A moça desaparece do espaço do portão poucos instantes depois (será que também estava caminhando mais devagar, ou foi impressão minha?) e eu fico sorrindo na minha esteira, suando às bicas e aturando papo furado dos monitores, mas com o coração leve e agradecido, sentindo-me de alguma forma importante no dia dela pelo fato de ter notado seu discreto, porém ousado feito... E enquanto me enxugo perto do bebedouro, penso em todas as mudanças pelas quais passamos ao longo das nossas vidas, essas que são conseqüência de nossas próprias decisões, nosso risco e nosso jeito de manifestar a nossa liberdade de escolha, a nossa responsabilidade, o nosso anseio por melhorar e ser felizes, e me pergunto quantas delas são realmente percebidas e incentivadas por aqueles que nos rodeiam, sem importar seu tamanho ou a sua obviedade; quantas são sinceramente comemoradas por quem nos ama e compartilha a nossa vida, quantas são usadas como exemplo, como porta para maiores transformações. É tão importante recebermos essa força nesses momentos! Mudar é tão sofrido, tão difícil, requer de tanta coragem e perseverança, de tanta fé e força de vontade, que cada passo rumo à transformação tinha que valer um carnaval!... Na verdade, é bem isto que tenho vontade de fazer. Sair correndo atás da moça e abraçá-la, dar-lhe os parabéns e encorajá-la a continuar, pois com certeza, a sua mudança pessoal é também parte da uma mudança na história da humanidade, não importa quão diminuta ela possa parecer.
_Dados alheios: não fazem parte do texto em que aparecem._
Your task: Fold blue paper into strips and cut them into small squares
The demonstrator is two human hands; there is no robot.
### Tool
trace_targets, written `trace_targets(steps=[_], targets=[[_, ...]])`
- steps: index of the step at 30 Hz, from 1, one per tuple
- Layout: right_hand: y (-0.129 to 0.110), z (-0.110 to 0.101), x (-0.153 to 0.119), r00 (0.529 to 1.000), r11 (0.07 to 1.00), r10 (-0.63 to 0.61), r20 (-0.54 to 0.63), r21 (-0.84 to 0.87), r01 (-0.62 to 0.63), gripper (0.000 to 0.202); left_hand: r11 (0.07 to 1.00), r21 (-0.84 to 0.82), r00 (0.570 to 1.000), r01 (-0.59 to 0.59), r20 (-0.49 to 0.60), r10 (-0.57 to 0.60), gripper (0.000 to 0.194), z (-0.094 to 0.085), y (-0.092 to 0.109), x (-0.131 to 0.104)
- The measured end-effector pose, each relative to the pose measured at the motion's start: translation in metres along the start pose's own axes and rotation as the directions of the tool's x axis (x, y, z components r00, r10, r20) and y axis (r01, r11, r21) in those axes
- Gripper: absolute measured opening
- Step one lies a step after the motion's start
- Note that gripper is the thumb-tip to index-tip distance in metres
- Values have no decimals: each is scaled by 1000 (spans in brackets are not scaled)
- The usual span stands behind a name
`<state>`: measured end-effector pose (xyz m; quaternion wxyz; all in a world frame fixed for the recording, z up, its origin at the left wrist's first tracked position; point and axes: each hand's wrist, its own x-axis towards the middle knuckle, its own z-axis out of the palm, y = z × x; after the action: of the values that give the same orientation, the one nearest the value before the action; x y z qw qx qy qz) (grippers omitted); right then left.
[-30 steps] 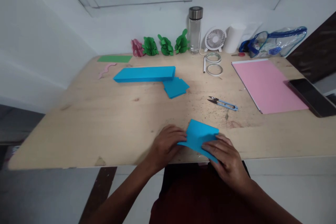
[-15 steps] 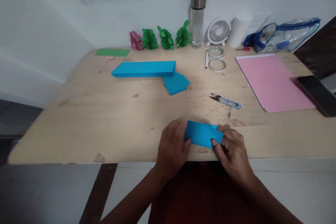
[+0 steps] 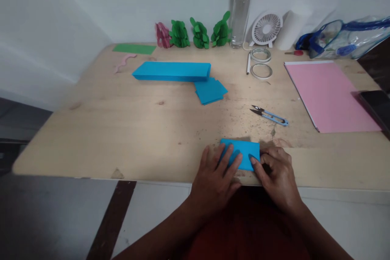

Não se pode esquecer que é de minúsculos grãos que um deserto é formado e é deles que depende a sua beleza, a sua forma, a sua duração... Hoje, a camiseta marrom; amanhã, quem sabe, um batom transparente, uma sandália verde, ou branca, um brinquinho discreto, e a imagem irá se transformando até virar um ponto de luz no quadrado do portão da academia.